Many line up to see the healing powers of Richard Binder, an

August 23, 2009|Michael S. Rosenwald | Rosenwald writes for the Washington Post.

WASHINGTON — Richard Binder's first patient of the morning was delivered by Air Force Maj. Jared Grimmer. Ailment: bum left tine.

The condition is not altogether rare, considering its location -- on the nib of Grimmer's 1920s Swan fountain pen. A tine is a sort of tapered finger, two of which form the nib's tip. To Binder, one of the world's top pen doctors, an injured tine is about as complicated as a hangnail.

Sitting in a ballroom at a hotel in Tysons Corner, Va., at Washington's annual pen show, Binder lowered the magnifying lenses from the optivisor on his head and adjusted his desk lights. "The tine is sprung," he told Grimmer of Stafford, Va. "No problem."

Using a burnishing tool, he pressed the tine back into a place. In an increasingly digital world, the image of Binder tediously treating a fountain pen is rather quaint, like flipping through a Life magazine at an antiques store. Tell a teenager you are off to a pen show and the reaction might be: "What?" But vintage fountain pens -- and their repair -- seem to be faring well in a digital world.
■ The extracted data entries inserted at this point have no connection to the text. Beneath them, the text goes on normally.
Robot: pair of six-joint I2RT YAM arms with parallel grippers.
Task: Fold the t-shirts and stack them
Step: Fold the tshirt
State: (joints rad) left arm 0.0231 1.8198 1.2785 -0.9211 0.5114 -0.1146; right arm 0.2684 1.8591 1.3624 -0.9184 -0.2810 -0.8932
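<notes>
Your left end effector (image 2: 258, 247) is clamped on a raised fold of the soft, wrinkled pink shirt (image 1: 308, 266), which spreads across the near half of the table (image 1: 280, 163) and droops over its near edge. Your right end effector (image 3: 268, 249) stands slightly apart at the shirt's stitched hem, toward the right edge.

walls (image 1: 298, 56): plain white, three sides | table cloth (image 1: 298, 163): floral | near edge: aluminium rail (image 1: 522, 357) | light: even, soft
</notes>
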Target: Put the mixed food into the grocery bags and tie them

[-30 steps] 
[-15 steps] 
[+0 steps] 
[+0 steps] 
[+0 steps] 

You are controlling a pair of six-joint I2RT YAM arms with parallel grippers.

"I am computered out," said Nancy Kassim Farran, 58, a systems integration specialist in New York. She needed Binder to put a little edge on a soft nib. "This is the analog balance to my digital life."

Binder's life was once completely digital. He worked as a software engineer in New Hampshire and dabbled in collecting and fixing fountain pens. He taught himself about pen anatomy and is proud of his ability to heal even the worst of the worst pen ailments.

"It is God-given talent," he said. "I am just very skillful with my hands."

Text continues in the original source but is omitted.